YOUR ASSIGNMENT => Copy each line below exactly as it appears. Pictures are to be omitted.

INFORMATION SUPPLIED =>
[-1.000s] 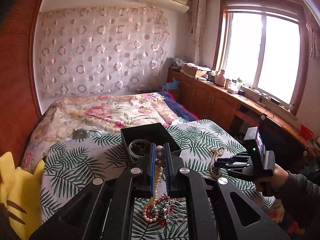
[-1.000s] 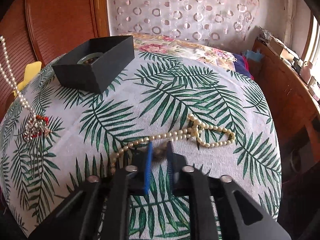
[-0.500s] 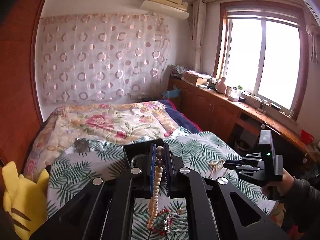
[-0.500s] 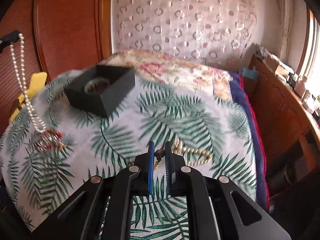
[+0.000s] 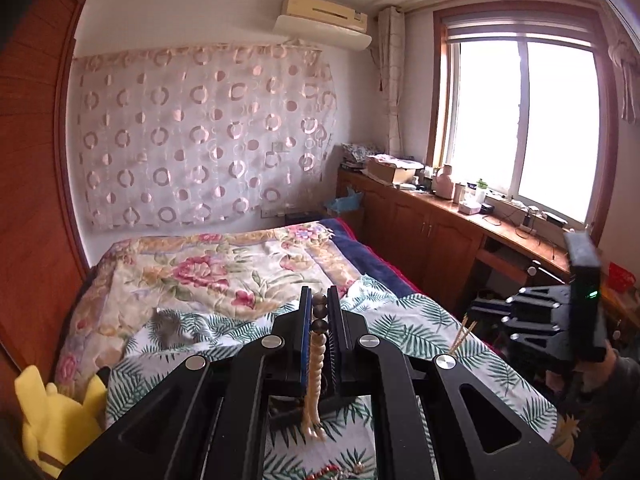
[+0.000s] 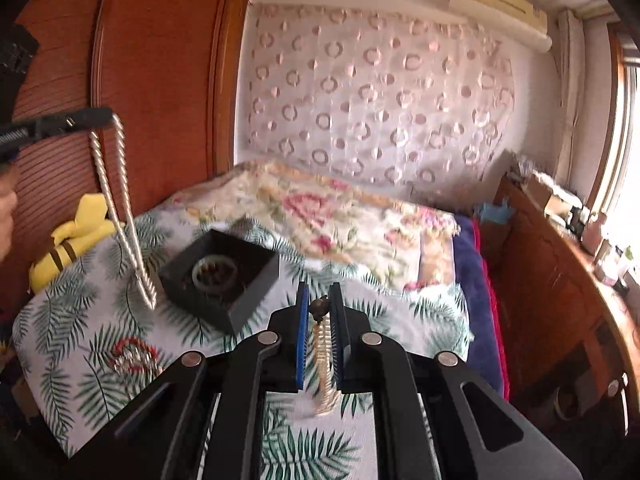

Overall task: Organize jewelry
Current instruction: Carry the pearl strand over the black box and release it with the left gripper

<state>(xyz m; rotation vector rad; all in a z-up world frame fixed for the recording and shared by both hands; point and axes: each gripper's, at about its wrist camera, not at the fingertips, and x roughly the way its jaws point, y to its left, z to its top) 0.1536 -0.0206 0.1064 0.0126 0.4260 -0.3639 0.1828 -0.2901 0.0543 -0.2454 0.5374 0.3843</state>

EXERCISE RESPONSE =>
[-1.000s] 
[-1.000s] 
[-0.500s] 
[-0.500s] 
[+0.000s] 
[+0.000s] 

Overall task: Organize jewelry
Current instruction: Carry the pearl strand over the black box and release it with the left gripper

<state>(xyz m; rotation vector rad; all in a z-up world frame fixed for the recording and shared by both hands; point and axes: each gripper's, at about its wrist camera, not at the fingertips, and x roughly the way its jaws point, y to its left, z to its top) 0.1536 -0.0206 0.1064 0.0126 0.4260 -0.3639 0.1828 -0.2901 0.0543 -0.2454 0.5374 0.3843</state>

That wraps up the answer.